Lord gets her competitive from both sides of her parents, who are originally from Texhoma. They live in Wickenburg, Arizona, now and produce two ropings a week in the winter there with their company, High Call Productions.
Through whatever competition in which she was part – she also ran poles as a youngster and competed in breakaway roping and cutting while in high school – she worked herself to be better. It helped her earn a degree in education at West Texas A&M University in Canyon, Texas, where she was on the rodeo team. She even worked as a substitute teacher for a bit after she and Phy were married.
It was about that time that she acquired Slider, and the horse was so good, fellow competitor Molly Powell borrowed him for her run at the 2004 National Finals Rodeo. He helped her win the average championship. A season later, the talented bay gelding guided his owner to her first NFR qualification.
“When we bought Slider, it was just to circuit rodeo,” she said of her prized mount, which died earlier this year at 30. “It was a lot bigger than that after we got him.
“Slider did so much for our family. He made it for the better. The kids rode him. You would never think it would go well with him and the kids, because he was so on point and ready to go. When the kids got on him, he was wonderful. Slade rode him in the peewee rodeos. Steely got to ride him at home for a little bit.”
Other than the birth of her kids – Slade is 11, and Steely just turned 6 – and maybe her wedding, there aren’t many greater memories than running through 10 rounds at the Thomas & Mack Center in Las Vegas, home of the NFR since 1985.
“That was definitely a dream come true,” she said of her inaugural run 17 seasons ago. “When you’re going, it’s so hard to get to the finals, but when you’re winning, it’s easy. That season started off good and we made it, and you don’t realize how hard it is to get there.
“In 2006, I ended up 16th.
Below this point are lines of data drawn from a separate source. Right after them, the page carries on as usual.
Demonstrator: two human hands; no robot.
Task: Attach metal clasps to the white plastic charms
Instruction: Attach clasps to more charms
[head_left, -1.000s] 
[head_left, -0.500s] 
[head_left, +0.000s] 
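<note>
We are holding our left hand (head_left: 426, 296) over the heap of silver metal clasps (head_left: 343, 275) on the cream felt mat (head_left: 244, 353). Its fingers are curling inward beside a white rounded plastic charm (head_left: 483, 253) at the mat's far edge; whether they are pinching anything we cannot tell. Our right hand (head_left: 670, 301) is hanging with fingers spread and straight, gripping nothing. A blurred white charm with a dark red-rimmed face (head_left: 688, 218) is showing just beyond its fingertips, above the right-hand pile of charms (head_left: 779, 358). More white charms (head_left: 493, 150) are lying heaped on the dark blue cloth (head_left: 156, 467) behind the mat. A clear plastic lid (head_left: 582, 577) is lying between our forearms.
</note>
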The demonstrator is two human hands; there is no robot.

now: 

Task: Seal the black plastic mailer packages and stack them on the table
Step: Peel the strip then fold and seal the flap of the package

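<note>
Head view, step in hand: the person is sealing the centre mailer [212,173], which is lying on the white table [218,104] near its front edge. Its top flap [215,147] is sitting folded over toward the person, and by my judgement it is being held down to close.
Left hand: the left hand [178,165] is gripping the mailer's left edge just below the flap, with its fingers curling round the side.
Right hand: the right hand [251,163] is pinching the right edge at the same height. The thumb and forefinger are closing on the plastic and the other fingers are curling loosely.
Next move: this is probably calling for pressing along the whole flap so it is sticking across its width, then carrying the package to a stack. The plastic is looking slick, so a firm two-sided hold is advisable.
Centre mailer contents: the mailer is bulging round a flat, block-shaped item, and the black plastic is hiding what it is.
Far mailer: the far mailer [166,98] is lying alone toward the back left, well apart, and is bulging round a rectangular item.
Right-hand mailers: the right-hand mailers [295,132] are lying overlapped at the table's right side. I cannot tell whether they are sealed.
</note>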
I hit a lot of barrels that winter. I think I ended up in the top 20 a couple of years after that. Then we had our kids. It seems like I’ve always rodeoed, but some years I just stayed in the circuit. As Slider got older, I had to pick and choose where I was going.”
Three seasons ago, Lord returned to the NFR, this time aboard Can Man, now a 13-year-old sorrel stallion. He was injured last fall, and she’s running barrels on a couple of Can Man’s 5-year-old colts. She was set to compete the second week of July at the NFR Open, the new name for the longstanding National Circuit Finals Rodeo. She’ll see how that goes and what kind of payday she can earn in Colorado Springs to decide her route for the rest of the season.
It doesn’t matter, though; she’s still going to find time to be with her family. She and Phy have horses and run a cow-calf operation in southeastern Colorado. He also competes in ranch rodeo – his team has won the Working Ranch Cowboys Association World Finals four times – but travels with his wife when possible.
“It seems like when we go to the rodeos, we go as a family,” Lord said. “it’s not easy to rodeo with kids, so my parents have always been really helpful to go with me. Phy’s parents are helpful on the ranch.
“Everything revolves around our family, so we’re very blessed in that aspect.”